Cop29, i punti essenziali dell’accordo a Baku
I 300 miliardi di dollari approvati dalla conferenza saranno finanziati dai 23 Paesi sviluppati e dall’Unione europea, ovvero dai Paesi designati nel 1992 come storicamente responsabili del cambiamento climatico. In questo elenco, però, mancherebbero Paesi che dal 1992 ad oggi hanno subito una crescita imponente e che quindi dovrebbero entrare a far parte dei finanziatori delle Cop. Tra questi è presente la Cina, che però continua a sostenere che la lista non può essere modificata e che quindi non parteciperà ai finanziamenti se non con somme volontarie.
Il testo della relazione, invece, prevede che il contributo dei Paesi ricchi provenga dai loro fondi pubblici, da investimenti privati o da “fonti alternative“, cioè tasse globali, che però non sono ancora state individuate. A seguito della decisione, i 45 Paesi meno sviluppati e il gruppo di 40 Stati insulari hanno duramente criticato l’assetto e le deliberazioni della Cop29, sostenendo che la cifra stanziata non sarebbe affatto sufficiente. Queste realtà avrebbero infatti chiesto che i finanziamenti fossero almeno raddoppiati, così da poter sopperire alle reali mancanze delle Nazioni a cui sono destinati.
“L’importo proposto è pietosamente basso, è ridicolo“, avrebbe sostenuto il delegato indiano Chandni Raina, criticando duramente lo svolgimento della conferenza. Il commissario Wopke Hoekstra si è invece detto soddisfatto delle decisioni prese, sottolineando che “la Cop29 passerà alla storia come l’inizio di una nuova era per la finanza climatica“. Più risoluto il responsabile del clima delle Nazioni Unite, Simon Stiell, che ha riconosciuto che “nessun Paese ha ottenuto tutto ciò che voleva” che la Cop29 si conclude con ancora molto lavoro da fare, per “questo non è il momento di cedere a trionfalismi“.
Una seconda delusione ha poi riguardato principalmente l’Unione europea, che sperava di poter lavorare ancora sulla riduzione dell’utilizzo di carburanti fossili e il gas naturale, come si era iniziato a fare già lo scorso anno. Nella delibera finale non sarà presente neanche la creazione di un sistema di monitoraggio annuale degli sforzi di transizione dai combustibili fossi, come i Paesi Ue avevano auspicato. Parte della colpa di queste mancanze sarebbe stata affidata proprio all’Azerbaijan, Stato ospitante la conferenza.

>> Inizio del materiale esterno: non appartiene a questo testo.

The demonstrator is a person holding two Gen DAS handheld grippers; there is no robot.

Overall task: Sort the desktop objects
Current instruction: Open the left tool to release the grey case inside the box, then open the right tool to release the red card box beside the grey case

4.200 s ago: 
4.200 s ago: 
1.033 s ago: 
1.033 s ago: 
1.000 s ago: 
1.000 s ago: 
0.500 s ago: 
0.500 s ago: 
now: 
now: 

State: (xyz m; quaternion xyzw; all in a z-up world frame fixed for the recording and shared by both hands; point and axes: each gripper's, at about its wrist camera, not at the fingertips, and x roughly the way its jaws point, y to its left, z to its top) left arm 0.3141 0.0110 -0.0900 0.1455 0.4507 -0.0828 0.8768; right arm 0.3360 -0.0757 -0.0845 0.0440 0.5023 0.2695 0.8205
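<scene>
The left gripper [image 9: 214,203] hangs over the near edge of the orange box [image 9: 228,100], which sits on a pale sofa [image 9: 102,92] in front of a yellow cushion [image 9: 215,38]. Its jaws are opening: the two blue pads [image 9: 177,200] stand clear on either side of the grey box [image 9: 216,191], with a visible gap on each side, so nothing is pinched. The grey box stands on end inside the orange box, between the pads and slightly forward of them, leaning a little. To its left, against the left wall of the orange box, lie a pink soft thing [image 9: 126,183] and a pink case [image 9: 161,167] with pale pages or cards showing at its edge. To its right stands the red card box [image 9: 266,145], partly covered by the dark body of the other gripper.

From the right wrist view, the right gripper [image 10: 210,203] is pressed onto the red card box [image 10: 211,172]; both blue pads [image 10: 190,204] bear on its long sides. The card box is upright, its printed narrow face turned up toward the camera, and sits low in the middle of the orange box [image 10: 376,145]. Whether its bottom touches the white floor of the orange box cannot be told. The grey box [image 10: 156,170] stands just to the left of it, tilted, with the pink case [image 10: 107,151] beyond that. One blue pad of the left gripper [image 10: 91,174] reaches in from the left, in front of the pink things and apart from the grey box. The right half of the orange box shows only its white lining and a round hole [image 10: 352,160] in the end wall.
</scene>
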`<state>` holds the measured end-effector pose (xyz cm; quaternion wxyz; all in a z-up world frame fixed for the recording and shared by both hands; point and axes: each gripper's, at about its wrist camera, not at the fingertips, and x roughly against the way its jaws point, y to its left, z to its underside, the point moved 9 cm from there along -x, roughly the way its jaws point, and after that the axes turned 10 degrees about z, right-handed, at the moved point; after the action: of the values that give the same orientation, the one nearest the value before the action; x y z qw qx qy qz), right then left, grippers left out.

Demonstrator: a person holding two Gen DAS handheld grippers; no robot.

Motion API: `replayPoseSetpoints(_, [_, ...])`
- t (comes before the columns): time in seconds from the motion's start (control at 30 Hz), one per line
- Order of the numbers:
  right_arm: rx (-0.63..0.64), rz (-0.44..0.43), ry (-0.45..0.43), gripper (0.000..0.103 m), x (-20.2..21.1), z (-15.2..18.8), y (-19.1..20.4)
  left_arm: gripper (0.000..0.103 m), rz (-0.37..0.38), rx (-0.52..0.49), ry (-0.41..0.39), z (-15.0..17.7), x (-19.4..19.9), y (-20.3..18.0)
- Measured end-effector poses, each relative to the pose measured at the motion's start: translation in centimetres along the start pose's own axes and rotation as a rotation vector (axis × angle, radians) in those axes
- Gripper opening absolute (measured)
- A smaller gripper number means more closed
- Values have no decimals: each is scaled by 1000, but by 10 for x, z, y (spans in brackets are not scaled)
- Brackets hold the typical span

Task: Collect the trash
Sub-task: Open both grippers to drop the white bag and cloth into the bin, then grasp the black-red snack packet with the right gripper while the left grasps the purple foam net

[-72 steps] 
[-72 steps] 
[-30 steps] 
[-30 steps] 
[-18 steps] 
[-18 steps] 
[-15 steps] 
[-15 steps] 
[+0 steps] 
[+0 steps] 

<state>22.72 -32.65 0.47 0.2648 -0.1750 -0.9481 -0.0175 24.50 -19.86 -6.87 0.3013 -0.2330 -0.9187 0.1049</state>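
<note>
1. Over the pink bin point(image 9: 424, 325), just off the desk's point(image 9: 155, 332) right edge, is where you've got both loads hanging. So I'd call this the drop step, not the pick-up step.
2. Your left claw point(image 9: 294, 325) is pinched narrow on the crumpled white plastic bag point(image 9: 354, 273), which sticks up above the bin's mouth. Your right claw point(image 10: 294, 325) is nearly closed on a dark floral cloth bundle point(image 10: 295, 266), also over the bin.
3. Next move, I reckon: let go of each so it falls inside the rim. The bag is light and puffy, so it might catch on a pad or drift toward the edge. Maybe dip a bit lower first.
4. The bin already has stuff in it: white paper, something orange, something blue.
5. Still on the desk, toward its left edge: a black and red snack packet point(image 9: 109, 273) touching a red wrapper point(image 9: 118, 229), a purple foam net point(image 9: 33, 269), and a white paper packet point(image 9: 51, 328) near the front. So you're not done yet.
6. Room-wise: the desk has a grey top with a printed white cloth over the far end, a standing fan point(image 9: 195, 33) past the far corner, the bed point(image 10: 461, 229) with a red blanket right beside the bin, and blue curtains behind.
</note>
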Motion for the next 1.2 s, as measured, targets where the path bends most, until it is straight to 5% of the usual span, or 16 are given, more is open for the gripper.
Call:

Secondo i partecipanti, infatti, sarebbe mancata una vera e propria leadership e la disorganizzazione con cui si sarebbe svolto l’evento ne avrebbe inficiato la riuscita. “Baku è stata un’esperienza dolorosa“, ha dichiarato il ministro dell’Ambiente brasiliano, Marina Silva, pronta ad ereditare lo scettro dell’Azerbaijan e organizzare una conferenza che l’anno prossimo, a Belem, possa rivelarsi più fruttuosa.